**WORK REQUIRED:**
Nothing after the line containing "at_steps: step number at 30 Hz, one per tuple" belongs in the answer; write out exactly every line from the start of the material up to it, including it.

**DATASET EXCERPT:**

□ □ □ □ □ □ □

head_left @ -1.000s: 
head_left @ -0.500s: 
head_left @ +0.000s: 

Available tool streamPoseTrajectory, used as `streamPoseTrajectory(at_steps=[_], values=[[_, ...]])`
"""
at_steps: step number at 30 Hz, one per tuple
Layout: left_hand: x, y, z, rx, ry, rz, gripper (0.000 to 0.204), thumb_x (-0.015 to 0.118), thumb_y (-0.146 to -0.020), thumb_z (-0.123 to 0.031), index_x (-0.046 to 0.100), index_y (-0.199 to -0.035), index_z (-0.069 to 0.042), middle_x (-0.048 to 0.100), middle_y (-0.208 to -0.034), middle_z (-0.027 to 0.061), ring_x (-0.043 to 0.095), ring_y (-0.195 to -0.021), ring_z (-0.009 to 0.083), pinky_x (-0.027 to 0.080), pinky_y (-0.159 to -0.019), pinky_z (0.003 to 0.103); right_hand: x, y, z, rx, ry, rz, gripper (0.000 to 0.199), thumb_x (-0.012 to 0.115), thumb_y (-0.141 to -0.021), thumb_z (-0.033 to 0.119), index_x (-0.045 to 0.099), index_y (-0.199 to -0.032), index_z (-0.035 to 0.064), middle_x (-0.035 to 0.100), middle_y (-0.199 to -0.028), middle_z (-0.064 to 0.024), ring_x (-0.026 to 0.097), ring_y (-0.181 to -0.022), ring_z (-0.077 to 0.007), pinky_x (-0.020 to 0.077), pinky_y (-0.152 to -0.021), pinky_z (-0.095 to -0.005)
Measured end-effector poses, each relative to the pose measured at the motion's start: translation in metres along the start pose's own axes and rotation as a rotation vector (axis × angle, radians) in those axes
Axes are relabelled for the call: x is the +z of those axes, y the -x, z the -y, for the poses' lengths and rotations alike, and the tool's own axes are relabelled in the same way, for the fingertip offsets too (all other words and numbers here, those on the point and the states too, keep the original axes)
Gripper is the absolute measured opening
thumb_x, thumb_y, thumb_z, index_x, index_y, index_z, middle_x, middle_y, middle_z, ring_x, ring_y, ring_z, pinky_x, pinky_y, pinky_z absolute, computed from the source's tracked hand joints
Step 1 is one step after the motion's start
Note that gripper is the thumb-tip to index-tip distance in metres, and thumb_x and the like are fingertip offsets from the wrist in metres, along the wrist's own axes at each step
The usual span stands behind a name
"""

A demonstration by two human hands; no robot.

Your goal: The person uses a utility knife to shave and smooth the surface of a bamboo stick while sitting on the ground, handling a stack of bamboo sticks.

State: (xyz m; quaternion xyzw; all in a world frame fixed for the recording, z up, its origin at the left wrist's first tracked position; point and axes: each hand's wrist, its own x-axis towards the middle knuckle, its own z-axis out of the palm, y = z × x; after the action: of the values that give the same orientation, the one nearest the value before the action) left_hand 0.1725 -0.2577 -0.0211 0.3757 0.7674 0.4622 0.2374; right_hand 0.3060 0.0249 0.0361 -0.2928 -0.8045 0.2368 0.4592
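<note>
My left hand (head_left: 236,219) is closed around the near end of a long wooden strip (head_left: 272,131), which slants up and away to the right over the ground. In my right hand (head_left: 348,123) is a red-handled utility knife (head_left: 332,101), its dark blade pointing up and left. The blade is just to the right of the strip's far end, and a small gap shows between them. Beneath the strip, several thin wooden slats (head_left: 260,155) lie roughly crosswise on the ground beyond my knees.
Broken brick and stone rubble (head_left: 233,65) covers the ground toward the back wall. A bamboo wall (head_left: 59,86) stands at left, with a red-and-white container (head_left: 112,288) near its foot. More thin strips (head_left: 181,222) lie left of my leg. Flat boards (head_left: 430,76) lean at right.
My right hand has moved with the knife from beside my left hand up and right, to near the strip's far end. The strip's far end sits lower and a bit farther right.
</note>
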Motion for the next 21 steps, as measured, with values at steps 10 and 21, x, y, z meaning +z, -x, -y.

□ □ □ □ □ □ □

**RESULT OF THE EXERCISE:**
head_left @ -1.000s: 
head_left @ -0.500s: 
head_left @ +0.000s: 

Available tool streamPoseTrajectory, used as `streamPoseTrajectory(at_steps=[_], values=[[_, ...]])`
"""
at_steps: step number at 30 Hz, one per tuple

This response is complete, and nothing else is pending.